Exercise goal: Starting with the line that contains "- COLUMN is" and stopping after the line that contains "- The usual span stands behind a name", return each line below exactly as written, with no others.

The data:
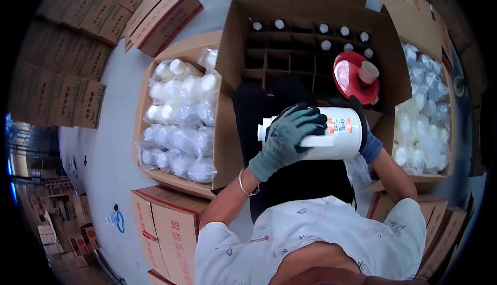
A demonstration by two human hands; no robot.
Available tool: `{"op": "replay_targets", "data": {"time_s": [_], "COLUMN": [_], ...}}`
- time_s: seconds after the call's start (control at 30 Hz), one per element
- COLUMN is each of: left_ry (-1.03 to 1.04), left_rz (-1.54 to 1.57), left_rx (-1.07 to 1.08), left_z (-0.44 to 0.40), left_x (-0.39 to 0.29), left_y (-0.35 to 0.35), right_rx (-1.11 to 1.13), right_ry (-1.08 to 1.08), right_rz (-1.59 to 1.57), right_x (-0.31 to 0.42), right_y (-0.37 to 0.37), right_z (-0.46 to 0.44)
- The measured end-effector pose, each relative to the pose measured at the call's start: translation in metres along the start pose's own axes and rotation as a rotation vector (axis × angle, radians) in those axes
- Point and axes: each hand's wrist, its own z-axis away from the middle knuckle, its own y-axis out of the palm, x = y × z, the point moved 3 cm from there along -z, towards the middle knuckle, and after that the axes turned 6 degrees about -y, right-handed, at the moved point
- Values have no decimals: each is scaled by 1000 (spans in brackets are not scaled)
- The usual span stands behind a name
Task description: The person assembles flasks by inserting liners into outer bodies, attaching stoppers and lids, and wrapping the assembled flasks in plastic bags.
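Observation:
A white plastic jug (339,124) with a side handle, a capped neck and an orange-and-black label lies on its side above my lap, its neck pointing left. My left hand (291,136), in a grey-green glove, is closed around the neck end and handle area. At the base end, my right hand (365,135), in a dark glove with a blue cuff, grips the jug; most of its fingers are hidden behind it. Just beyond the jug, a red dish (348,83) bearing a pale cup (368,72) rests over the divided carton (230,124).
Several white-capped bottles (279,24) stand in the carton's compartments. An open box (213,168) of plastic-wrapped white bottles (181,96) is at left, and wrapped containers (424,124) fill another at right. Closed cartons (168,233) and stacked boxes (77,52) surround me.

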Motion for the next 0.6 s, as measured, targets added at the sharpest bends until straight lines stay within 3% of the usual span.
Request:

Finished exercise:
- COLUMN is each of: left_ry (-1.03 to 1.04), left_rz (-1.54 to 1.57), left_rx (-1.07 to 1.08), left_z (-0.44 to 0.40), left_x (-0.39 to 0.29), left_y (-0.35 to 0.35), right_rx (-1.11 to 1.13), right_ry (-1.08 to 1.08), right_rz (-1.59 to 1.57), right_x (-0.31 to 0.42), right_y (-0.37 to 0.37), right_z (-0.46 to 0.44)
- The measured end-effector pose, each relative to the pose measured at the call's start: translation in metres along the start pose's own axes and rotation as a rotation vector (axis × angle, radians) in those axes
- Point and axes: each hand's wrist, its own z-axis away from the middle knuckle, its own y-axis out of the palm, x = y × z, the point moved 3 cm from there along -z, towards the middle knuckle, and after that the axes turned 6 degrees about -y, right-handed, at the moved point
- Values have no decimals: each is scaled by 1000 (spans in brackets are not scaled)
- The usual span stands behind a name

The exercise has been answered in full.